◆ Work to be completed: Print each entry again exactly as written, and keep the pictures out.

BEGIN

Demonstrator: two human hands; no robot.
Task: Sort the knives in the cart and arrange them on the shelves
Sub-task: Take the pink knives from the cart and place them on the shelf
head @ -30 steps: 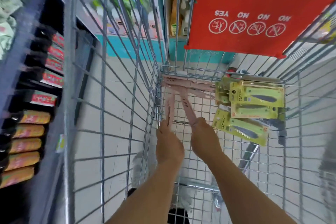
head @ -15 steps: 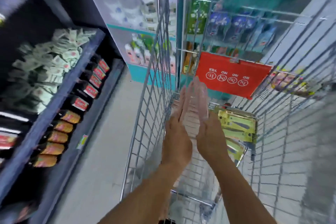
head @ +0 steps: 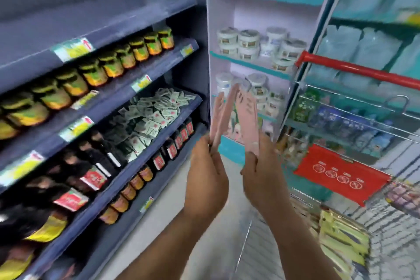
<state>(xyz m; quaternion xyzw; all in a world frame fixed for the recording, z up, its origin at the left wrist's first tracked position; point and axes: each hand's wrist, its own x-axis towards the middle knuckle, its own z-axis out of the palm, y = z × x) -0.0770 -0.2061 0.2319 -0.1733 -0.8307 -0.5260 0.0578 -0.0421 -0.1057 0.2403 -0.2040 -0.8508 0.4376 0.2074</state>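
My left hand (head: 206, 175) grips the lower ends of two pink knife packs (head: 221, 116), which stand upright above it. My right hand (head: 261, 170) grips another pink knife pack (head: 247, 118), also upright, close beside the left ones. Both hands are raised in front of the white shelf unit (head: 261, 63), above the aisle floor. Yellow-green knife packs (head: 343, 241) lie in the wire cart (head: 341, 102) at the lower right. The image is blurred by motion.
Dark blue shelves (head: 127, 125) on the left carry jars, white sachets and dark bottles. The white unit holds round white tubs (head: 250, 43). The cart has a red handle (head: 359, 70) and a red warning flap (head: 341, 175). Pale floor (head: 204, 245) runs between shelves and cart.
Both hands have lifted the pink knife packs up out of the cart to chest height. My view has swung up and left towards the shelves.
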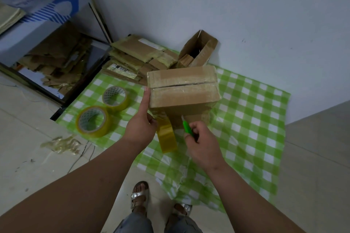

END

◆ Written answer:
Demonstrator: two human hands; no robot.
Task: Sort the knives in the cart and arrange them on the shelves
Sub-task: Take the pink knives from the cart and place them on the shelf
head @ -30 steps: 
head @ -15 steps: 
head @ +0 steps: 
<state>(xyz m; quaternion xyzw; all in a world frame fixed for the recording, z up, its origin at the left wrist's first tracked position; point and axes: each hand's wrist, its own x-axis towards the middle knuckle, its own z-axis out of the palm, y = z × x) -0.0770 -0.2061 0.2319 -0.1733 -0.8307 -0.5260 0.0578 -0.0421 -0.1057 0.2403 -0.2040 -0.8508 0.4376 0.2074</state>
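My left hand (head: 206, 175) grips the lower ends of two pink knife packs (head: 221, 116), which stand upright above it. My right hand (head: 261, 170) grips another pink knife pack (head: 247, 118), also upright, close beside the left ones. Both hands are raised in front of the white shelf unit (head: 261, 63), above the aisle floor. Yellow-green knife packs (head: 343, 241) lie in the wire cart (head: 341, 102) at the lower right. The image is blurred by motion.
Dark blue shelves (head: 127, 125) on the left carry jars, white sachets and dark bottles. The white unit holds round white tubs (head: 250, 43). The cart has a red handle (head: 359, 70) and a red warning flap (head: 341, 175). Pale floor (head: 204, 245) runs between shelves and cart.
Both hands have lifted the pink knife packs up out of the cart to chest height. My view has swung up and left towards the shelves.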

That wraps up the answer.